THE PROBLEM:
Copy out every line of the records in which "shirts" can be found.

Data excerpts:
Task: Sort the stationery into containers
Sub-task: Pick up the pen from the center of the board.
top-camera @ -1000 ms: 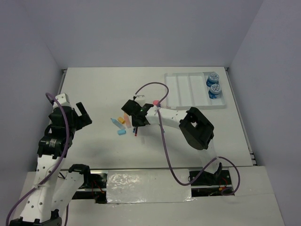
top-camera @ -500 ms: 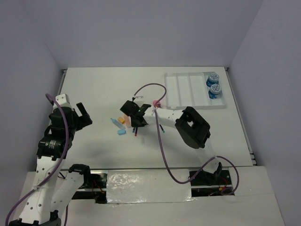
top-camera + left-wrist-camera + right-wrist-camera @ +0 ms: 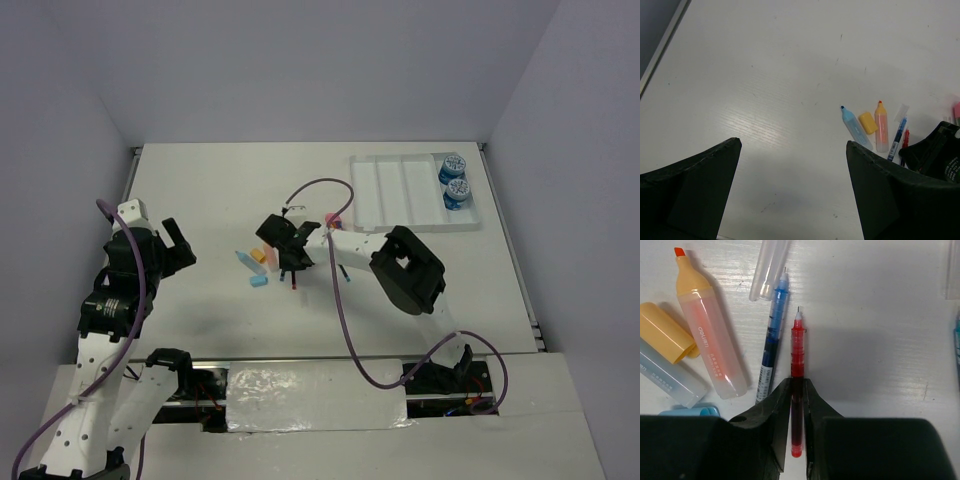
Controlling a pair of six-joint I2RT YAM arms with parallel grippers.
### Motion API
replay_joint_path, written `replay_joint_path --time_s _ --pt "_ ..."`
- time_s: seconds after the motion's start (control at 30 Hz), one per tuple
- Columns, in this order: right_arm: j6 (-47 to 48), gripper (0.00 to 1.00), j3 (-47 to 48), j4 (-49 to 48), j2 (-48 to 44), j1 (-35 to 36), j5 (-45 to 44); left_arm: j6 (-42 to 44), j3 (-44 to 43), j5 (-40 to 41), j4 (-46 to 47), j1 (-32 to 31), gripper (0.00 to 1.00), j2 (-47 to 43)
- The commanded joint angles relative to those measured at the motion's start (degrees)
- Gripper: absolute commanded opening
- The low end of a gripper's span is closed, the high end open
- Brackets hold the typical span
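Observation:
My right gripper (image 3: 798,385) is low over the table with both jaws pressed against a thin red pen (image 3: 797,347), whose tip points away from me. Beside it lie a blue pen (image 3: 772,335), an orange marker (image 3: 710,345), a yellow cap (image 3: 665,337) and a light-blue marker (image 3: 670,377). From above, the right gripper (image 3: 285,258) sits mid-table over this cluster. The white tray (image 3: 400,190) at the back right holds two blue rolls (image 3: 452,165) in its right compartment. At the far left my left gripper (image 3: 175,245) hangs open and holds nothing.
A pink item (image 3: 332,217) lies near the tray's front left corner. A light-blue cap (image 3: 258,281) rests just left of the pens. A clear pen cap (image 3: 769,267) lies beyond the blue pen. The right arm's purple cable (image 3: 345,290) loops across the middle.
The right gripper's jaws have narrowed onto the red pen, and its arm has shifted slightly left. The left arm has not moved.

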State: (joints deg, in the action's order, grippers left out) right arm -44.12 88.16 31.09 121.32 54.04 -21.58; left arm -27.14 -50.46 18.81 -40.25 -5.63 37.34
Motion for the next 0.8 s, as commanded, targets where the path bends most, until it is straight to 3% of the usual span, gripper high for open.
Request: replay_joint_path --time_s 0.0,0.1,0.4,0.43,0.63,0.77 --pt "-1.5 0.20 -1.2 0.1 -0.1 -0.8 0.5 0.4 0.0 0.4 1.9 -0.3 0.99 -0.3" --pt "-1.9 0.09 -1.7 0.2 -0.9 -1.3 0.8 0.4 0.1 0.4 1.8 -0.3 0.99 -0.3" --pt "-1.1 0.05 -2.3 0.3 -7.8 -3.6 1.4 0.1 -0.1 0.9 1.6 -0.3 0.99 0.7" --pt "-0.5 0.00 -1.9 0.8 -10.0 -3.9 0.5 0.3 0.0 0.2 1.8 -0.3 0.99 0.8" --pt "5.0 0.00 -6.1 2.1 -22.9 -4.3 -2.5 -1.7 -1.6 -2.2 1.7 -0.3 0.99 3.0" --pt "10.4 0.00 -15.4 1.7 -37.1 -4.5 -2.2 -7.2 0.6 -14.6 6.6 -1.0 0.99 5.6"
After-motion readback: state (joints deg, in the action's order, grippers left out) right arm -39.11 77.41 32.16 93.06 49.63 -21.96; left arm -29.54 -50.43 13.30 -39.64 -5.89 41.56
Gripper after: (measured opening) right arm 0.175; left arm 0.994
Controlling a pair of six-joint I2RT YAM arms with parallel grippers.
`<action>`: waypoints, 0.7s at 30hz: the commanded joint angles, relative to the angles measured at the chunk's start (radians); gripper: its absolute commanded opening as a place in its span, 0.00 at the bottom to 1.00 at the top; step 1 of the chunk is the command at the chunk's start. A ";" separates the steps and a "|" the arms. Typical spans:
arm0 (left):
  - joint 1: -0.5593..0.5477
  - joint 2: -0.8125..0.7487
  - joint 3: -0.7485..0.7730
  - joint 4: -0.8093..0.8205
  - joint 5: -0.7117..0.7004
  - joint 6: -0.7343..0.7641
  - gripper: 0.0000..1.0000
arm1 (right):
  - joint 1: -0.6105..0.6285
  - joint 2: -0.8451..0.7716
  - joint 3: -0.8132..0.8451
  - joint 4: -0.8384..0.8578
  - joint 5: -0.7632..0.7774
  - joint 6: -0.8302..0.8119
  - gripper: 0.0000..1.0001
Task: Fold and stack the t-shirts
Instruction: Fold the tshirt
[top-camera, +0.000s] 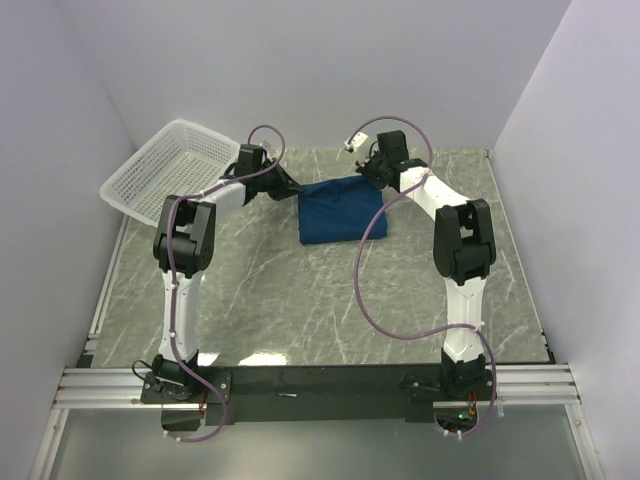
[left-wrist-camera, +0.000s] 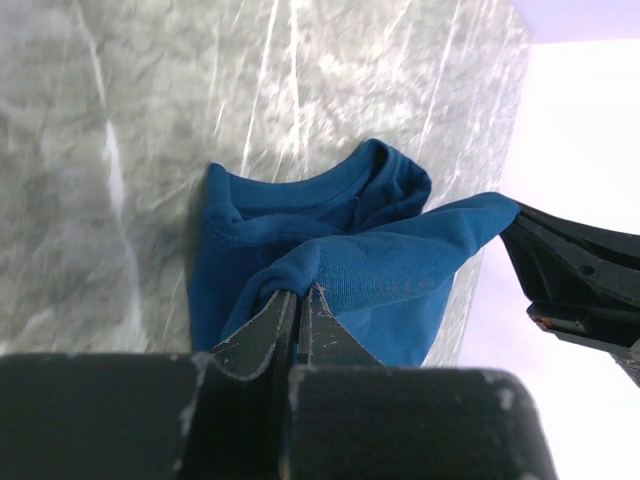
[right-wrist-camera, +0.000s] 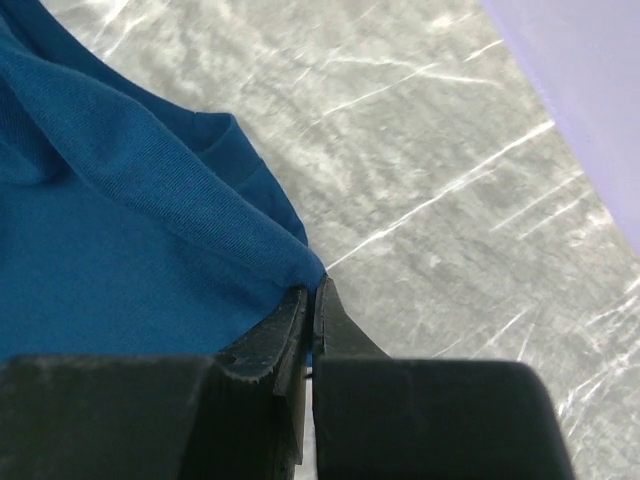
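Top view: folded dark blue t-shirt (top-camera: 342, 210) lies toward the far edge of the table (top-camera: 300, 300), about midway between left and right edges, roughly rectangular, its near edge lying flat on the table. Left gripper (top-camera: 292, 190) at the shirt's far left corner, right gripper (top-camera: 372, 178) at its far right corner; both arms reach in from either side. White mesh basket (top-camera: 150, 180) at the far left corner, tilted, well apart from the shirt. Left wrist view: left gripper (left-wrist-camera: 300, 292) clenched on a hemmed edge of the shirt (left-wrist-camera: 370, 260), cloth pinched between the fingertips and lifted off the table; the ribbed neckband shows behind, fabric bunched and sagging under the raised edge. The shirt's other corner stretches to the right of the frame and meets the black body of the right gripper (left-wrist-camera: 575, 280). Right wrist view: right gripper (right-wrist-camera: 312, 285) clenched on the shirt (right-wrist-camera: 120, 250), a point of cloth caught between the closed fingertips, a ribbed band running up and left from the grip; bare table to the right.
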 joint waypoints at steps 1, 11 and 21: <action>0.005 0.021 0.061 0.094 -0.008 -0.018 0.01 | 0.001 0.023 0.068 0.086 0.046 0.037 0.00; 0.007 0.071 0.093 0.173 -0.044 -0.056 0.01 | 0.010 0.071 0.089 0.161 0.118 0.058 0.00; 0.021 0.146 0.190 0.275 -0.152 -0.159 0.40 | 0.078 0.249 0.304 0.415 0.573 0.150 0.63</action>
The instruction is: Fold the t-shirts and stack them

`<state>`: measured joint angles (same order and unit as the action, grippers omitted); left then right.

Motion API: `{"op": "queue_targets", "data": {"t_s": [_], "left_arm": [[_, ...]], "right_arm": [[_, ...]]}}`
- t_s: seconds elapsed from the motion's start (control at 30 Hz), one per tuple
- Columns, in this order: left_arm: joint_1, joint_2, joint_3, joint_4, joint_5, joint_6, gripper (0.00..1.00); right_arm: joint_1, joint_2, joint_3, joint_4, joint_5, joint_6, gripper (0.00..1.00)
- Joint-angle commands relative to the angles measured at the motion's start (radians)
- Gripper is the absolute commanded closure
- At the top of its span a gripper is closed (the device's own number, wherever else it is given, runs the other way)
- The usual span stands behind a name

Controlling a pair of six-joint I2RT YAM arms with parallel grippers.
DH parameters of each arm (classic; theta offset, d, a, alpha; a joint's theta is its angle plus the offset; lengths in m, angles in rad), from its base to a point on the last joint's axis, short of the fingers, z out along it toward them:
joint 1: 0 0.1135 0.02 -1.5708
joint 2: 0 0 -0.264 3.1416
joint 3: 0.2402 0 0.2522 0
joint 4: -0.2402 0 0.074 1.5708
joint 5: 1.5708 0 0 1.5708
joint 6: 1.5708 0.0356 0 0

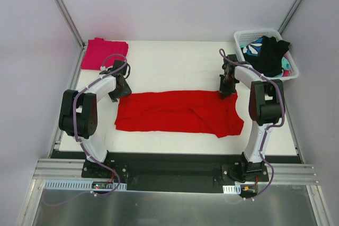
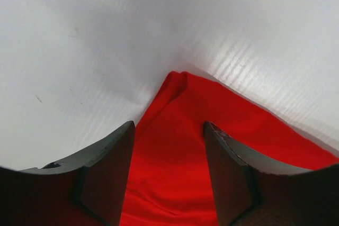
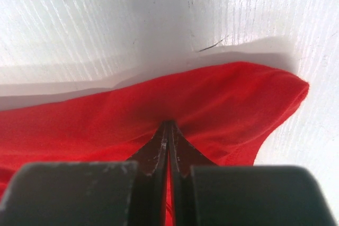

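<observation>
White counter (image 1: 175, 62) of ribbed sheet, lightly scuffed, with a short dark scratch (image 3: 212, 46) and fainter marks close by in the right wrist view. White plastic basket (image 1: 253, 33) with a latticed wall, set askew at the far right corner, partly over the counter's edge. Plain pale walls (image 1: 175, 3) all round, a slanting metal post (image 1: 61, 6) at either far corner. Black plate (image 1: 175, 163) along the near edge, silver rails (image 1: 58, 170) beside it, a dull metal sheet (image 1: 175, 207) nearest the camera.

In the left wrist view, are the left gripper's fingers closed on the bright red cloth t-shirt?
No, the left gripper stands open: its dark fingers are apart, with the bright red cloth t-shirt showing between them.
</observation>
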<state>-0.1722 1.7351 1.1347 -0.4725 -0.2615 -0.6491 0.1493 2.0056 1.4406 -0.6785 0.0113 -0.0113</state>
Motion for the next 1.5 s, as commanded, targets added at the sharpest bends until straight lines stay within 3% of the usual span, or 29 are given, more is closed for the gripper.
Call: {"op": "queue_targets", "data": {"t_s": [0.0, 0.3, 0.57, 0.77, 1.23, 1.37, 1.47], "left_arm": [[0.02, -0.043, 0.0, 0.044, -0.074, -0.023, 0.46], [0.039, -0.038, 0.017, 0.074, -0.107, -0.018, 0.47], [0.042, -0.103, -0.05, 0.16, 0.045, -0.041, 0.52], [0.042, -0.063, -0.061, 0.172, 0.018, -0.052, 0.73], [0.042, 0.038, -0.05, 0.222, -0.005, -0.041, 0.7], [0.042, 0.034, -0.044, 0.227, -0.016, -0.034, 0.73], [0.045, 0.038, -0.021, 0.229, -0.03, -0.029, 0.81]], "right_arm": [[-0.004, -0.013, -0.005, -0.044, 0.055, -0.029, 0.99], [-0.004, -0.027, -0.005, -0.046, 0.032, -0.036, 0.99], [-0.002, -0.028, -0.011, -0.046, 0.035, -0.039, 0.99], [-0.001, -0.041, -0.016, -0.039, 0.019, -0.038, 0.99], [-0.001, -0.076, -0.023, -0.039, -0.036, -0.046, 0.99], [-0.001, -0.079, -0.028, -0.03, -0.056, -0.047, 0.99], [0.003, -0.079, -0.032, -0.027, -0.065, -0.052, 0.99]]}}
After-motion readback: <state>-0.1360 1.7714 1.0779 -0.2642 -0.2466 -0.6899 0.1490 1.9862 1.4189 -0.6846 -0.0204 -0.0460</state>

RESULT OF THE EXERCISE:
Task: Fold and stack the t-shirts
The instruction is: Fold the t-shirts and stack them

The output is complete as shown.